Für das Gelände soll eine andere touristische Nutzung gefunden werden. Es gibt auch schon konkrete Ideen.

Die Fundamente der historischen Ritterburg der Beningas wurden von dem Grimersumer Jörg Saathoff nach alten Dokumenten wieder errichtet. Inzwischen schirmt ein Bauzaun das Gelände an der Kreisstraße Unbefugte ab. EZ-Bild: G.Meyer/Archiv

Grimersum. Die Burgruine in Grimersum soll wieder zugeschüttet werden. Darauf haben sich die Gemeinde Krummhörn und die Ostfriesische Landschaft geeinigt.
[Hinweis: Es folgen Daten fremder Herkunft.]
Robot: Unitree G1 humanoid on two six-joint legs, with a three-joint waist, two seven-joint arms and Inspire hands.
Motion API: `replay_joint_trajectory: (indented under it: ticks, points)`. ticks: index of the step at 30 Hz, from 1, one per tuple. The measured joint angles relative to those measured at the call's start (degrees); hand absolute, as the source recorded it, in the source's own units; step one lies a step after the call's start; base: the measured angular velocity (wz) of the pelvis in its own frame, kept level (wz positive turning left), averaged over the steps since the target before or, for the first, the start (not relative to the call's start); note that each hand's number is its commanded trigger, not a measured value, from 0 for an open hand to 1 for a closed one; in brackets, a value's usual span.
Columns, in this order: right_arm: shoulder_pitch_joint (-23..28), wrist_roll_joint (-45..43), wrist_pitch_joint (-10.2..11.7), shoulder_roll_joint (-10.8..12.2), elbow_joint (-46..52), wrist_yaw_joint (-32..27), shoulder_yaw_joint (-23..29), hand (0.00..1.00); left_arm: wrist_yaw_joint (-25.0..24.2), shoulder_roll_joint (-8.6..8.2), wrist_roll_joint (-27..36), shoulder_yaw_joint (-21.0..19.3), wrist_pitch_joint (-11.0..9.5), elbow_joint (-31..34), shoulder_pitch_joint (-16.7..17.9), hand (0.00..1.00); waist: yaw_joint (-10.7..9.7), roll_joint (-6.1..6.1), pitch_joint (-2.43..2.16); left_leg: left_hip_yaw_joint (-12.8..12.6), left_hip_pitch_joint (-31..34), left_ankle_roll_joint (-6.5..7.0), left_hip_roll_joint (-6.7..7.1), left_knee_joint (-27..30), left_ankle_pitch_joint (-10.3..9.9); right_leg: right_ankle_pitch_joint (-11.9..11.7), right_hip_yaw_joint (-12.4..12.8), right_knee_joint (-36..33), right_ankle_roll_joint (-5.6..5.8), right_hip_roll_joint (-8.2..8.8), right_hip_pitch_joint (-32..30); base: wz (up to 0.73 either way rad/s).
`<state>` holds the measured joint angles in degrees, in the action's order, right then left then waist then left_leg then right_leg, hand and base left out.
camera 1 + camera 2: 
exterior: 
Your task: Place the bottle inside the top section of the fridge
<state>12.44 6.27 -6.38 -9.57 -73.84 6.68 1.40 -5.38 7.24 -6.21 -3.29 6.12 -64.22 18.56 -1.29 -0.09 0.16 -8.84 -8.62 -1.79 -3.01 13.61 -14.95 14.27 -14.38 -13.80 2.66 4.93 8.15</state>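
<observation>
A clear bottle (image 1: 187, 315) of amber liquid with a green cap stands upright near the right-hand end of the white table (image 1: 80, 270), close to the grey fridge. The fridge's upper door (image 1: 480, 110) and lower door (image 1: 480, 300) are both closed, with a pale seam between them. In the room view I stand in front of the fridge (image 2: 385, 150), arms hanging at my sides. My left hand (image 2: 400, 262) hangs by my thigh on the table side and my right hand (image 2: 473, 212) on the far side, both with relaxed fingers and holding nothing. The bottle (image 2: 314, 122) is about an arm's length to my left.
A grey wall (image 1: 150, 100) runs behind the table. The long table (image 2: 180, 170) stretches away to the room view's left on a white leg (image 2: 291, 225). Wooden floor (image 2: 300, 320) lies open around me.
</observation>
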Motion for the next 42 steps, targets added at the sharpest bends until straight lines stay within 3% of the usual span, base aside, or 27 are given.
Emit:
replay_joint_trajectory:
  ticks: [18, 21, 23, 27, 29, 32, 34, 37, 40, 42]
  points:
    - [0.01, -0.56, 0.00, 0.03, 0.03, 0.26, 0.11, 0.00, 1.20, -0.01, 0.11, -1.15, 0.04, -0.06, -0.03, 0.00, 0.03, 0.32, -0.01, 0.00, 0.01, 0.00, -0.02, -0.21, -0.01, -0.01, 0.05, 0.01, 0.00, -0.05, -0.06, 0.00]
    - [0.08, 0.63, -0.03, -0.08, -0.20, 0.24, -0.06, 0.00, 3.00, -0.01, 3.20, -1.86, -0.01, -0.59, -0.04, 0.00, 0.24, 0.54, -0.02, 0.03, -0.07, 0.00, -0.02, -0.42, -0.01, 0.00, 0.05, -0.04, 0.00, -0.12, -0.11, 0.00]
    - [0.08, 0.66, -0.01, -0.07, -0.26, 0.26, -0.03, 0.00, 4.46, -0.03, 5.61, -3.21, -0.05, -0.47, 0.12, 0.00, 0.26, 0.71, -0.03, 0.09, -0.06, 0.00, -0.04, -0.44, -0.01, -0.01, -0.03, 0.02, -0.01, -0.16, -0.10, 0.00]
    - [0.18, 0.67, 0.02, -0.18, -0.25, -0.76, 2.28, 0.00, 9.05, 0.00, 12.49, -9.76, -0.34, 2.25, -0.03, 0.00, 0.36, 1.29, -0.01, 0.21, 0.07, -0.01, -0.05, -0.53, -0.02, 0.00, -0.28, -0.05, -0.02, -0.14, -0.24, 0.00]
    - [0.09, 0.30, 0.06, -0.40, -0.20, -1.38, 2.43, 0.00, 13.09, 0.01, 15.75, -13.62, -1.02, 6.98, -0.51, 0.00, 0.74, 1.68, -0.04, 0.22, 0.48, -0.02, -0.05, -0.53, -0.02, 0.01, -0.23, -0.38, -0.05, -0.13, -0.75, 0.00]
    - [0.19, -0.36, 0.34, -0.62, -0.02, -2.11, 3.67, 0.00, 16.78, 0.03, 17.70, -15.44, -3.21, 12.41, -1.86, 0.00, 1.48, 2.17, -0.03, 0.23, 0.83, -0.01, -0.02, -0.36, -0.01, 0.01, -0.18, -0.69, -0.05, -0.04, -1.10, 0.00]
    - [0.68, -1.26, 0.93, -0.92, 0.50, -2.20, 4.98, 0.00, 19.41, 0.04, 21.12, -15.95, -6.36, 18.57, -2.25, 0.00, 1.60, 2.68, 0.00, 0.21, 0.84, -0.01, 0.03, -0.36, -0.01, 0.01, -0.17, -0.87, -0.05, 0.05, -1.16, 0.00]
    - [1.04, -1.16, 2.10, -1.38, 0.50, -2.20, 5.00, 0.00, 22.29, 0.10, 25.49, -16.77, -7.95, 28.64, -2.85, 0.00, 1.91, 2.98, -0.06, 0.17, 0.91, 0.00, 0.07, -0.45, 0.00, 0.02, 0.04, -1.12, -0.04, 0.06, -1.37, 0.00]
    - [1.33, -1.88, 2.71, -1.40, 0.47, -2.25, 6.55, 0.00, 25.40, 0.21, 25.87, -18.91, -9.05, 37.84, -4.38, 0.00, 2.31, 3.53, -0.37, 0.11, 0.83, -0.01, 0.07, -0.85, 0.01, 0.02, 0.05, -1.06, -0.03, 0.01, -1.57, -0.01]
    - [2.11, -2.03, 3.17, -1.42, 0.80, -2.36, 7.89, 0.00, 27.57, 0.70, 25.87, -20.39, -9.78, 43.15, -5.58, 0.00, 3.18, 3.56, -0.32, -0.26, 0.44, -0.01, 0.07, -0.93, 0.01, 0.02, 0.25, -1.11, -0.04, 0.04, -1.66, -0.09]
Das teilte Bürgermeister Frank Baumann (SPD) auf Nachfrage der Emder Zeitung mit. „Wir wollen eine andere touristische Nutzung finden”, sagte Baumann. „Wir haben uns darauf verständigt, die Grabungsstätte quasi zu konservieren.”

Überlegt wird, an der Kreisstraße einen begrünten Platz zu schaffen, an dem sich Gäste und Einheimische über die Geschichte des Langwarfendorfes Grimersum und die Häuptlingsfamilie Beninga informieren können, die dort herrschte.